3 30 days $ 850 2 Years Car Forfeiture
4** 60 Days – Local $1350 3 Years Car Forfeiture
5 60 days – Prison $1350 3 Years Car Forfeiture
* Three-day Driver Intervention Program
** Four or more convictions are Felonies
If the offender has a breath-alcohol reading greater than .17, all penalties are doubled!  For example, if it is the offender’s second conviction in six years and he had a reading of .17 or greater, he will be incarcerated for twenty days, double the ordinary time.
After a term of actual suspension, when the offender is given no driving privileges (known as “hard time”), an offender may apply to the court for limited driving privileges during the period of the offender’s suspension (See Figure B)
While these penalties appear to be draconian, the consequences to an individual having a Commercial Driver’s License (CDL) are even more severe.  Historically, if a commercial driver was intoxicated while driving his commercial vehicle, the offender suffered a CDL suspension of one year – without any privileges.  There was no provision for limited driving privileges.
Actual Suspension Provisions for Limited Driving Privileges – Figure B
No. In 6 Years May Apply for Limited Privileges After*
1 15 days
2 45 Days
3 180 Days
4 None
5 None
*Known as “Hard Time,” the offender may not drive for any reason for the period set forth.

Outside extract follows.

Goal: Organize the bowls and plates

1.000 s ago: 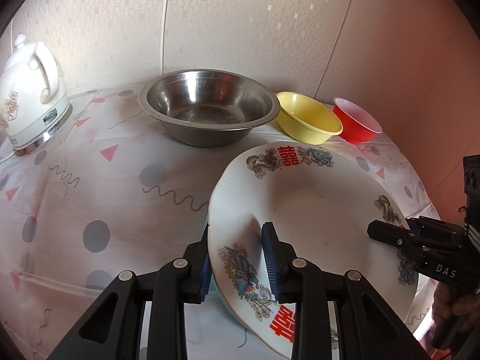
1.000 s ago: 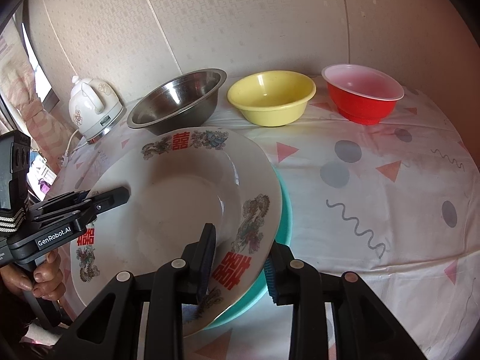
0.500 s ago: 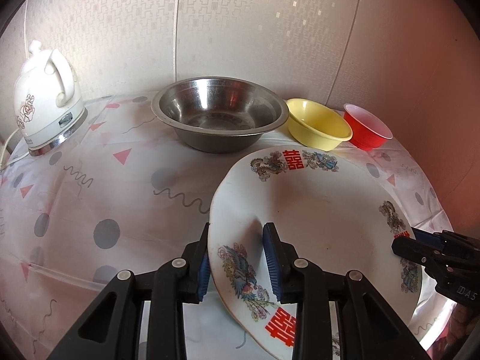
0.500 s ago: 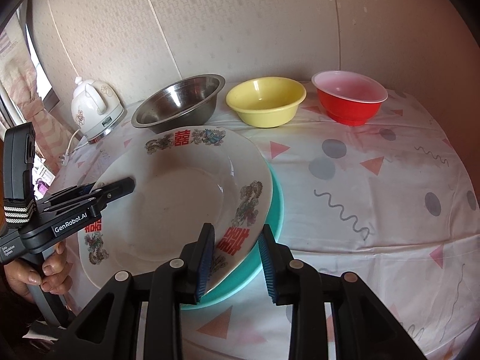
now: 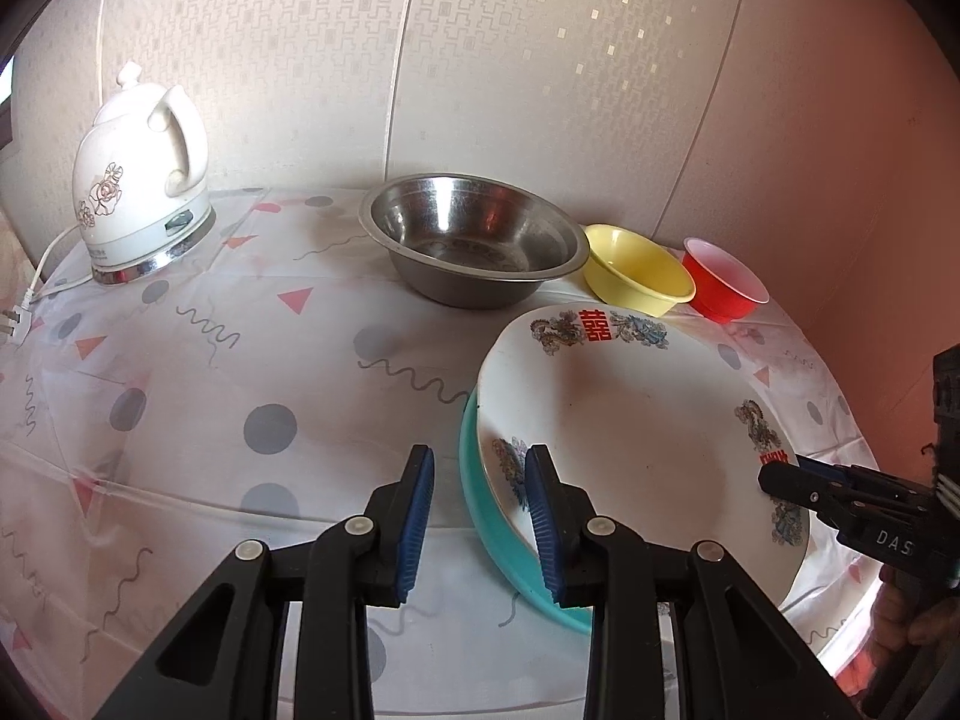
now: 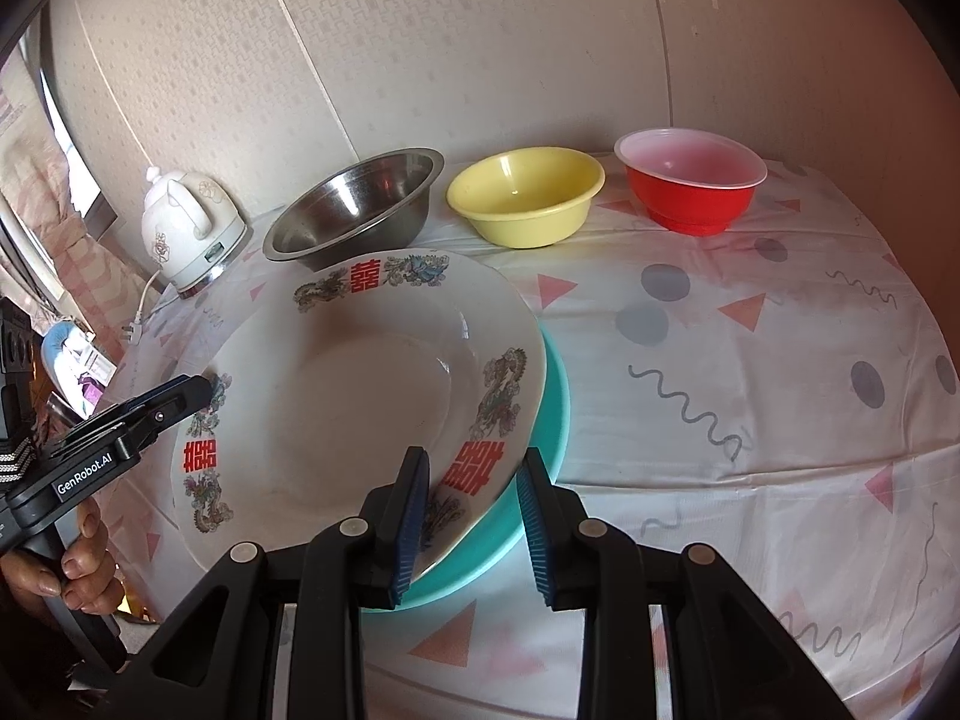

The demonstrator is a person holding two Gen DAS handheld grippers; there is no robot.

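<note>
**Decorated plate rests on teal dish at the tabletop's near edge**

Your white plate [image 5: 636, 420] — its rim printed with red double-happiness characters and dragon-and-phoenix motifs — sits stacked on a teal plate [image 5: 480, 510], whose rim shows as a crescent along one side. Your left gripper [image 5: 480, 516] has its fingers apart: one blue pad lies over the white plate's rim, the other over bare cloth. Your right gripper [image 6: 471, 516] also stands parted, straddling the opposite rim of both plates, with no visible clamp.

Along the tabletop's far edge, against the wall, run a steel bowl [image 6: 354, 210], a yellow bowl [image 6: 525, 195] and a red bowl [image 6: 690, 180] — side by side, with a white electric kettle [image 5: 141, 180] at the far left corner. Between that row and the stack, and to the stack's left, the patterned tablecloth [image 5: 240, 360] lies bare.
</note>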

Therefore, a CDL offender could not drive any vehicle, car, truck, bus for one year.  Basically, he could not be employed as a commercial driver for one year.  It is important to note that the offender had to be driving a commercial vehicle at the time of the offense.
Recently, the Ohio legislature amended its commercial drivers license statute relating to DUI offenders.  As stated prev
iously, O.R.C. 4506.16 contains a prohibition against those driving under the influence.  This provision was expanded by eliminating any referral to a commercial vehicle.  Therefore, any violation of DUI, whether in a commercial or private vehicle, requires the Ohio Bureau of Motor Vehicles to revoke the commercial driver’s license of any offender found guilty of operating a vehicle under the influence for one year.  This statute provides no relief or provision for limited privileges.  The bottom line is any person holding a commercial driver’s license in Ohio is essentially out of work for one year if they make their living driving a commercial truck, cab, bus or other vehicle which requires a CDL.  By the way, a second offense disqualifies the offender for life!

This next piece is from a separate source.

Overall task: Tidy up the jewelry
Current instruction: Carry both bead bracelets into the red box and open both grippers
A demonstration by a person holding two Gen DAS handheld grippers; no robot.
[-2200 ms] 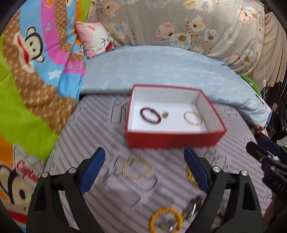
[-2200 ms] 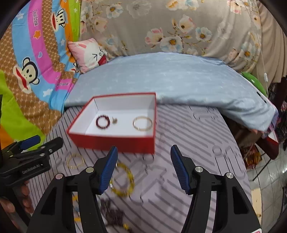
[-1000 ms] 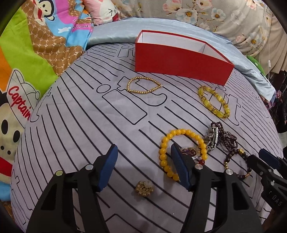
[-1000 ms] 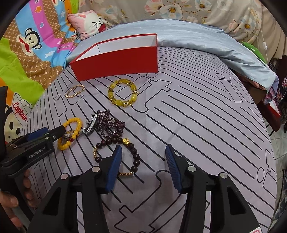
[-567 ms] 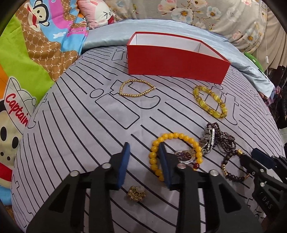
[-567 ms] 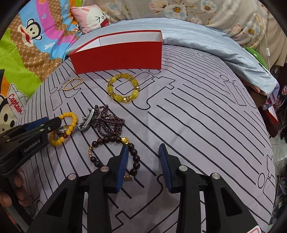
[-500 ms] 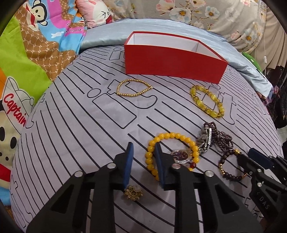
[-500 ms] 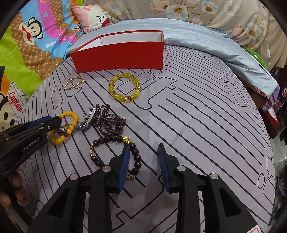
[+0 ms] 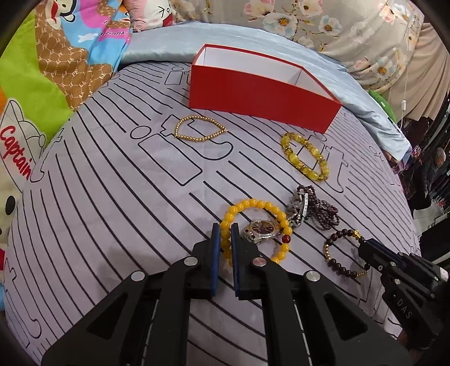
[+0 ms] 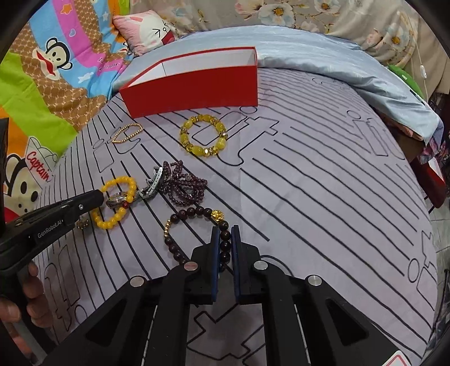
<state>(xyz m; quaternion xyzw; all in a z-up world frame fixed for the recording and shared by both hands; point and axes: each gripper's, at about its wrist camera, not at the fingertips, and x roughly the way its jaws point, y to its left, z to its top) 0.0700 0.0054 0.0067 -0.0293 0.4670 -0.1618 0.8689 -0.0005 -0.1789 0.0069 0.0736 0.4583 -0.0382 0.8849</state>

Beside the fact that an employer may lose a valuable employee, there are other consequences.
Companies have been held liable for consequential, and in some instances, punitive damages for injuries caused by an employee who the employer knew or should have known was driving under the influence or who allowed the employee to drive without having a CDL. In some cases, insurance companies have denied coverage under these circumstances.  In addition to possible third-party liability, there are worker’s compensation issues as well as Federal OSHA standards that may be at issue.  Any accident caused by an offending employee could have grave consequences to the employer.

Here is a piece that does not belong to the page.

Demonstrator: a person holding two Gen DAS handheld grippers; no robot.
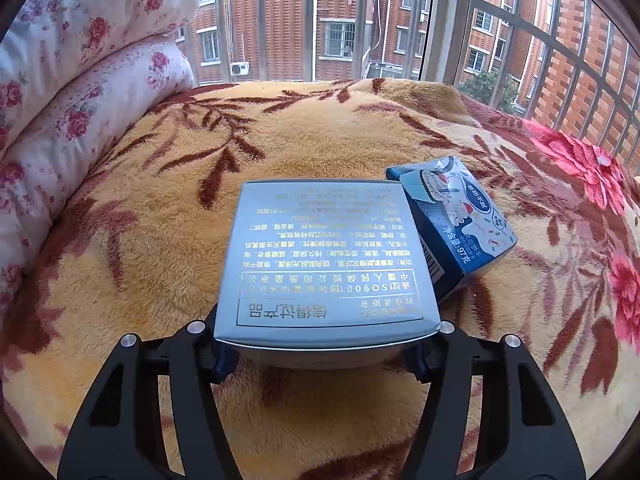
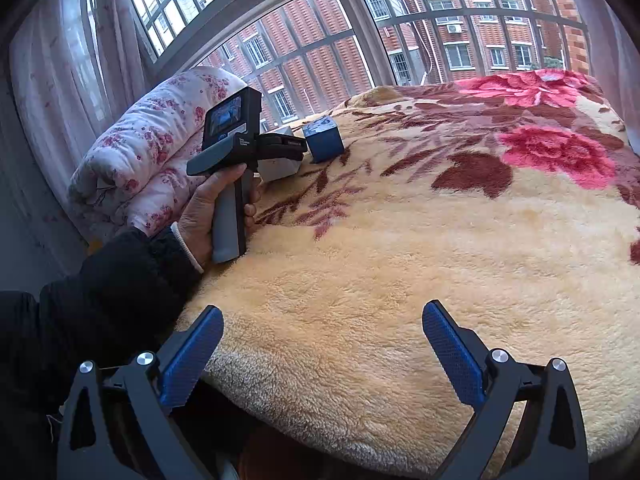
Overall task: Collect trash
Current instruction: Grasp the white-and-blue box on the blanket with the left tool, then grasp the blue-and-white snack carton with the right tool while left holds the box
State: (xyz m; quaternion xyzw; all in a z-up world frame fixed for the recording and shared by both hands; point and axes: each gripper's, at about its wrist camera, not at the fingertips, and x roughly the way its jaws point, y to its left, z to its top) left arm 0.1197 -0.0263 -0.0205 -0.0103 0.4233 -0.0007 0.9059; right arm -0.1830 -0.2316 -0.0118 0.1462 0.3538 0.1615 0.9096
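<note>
Left claw clamps silver box — apparently lengthwise, pointing away toward window — right claw spread.

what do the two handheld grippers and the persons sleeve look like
Both grippers, left gripper and right gripper, have black triangular cut-out frames, silver round bolts and fingers with blue textured pads. The left has a grey pistol handle. Black padded sleeve, pale inner cuff.

- A bed under a plush yellow floral blanket.
- Rolled flowered quilt at one end.
- Barred windows face red-brick buildings; daylight.
- Sheer curtain.
</note>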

To prevent this, employers must continually conduct insurance audits for any employee or prospective employee that will drive a commercial vehicle or will do any driving on behalf of the company – whether or not a CDL is required.  At the time of hire, and on a yearly basis, the employer should make a review of its employees’ driving record making sure all licenses, including CDLs, are current and valid.  Companies should obtain waivers from their employees permitting the company or its agent to conduct driving record searches to review employees’ driving records.  Companies should require their insurance agent or carrier to make their own evaluation and notify the company in the event any employee is not covered.  I remember a client who suffered a $50,000 increase in workers’ compensation premiums due to an employee’s accident and consequential WC claim.  Companies must be very diligent in this area.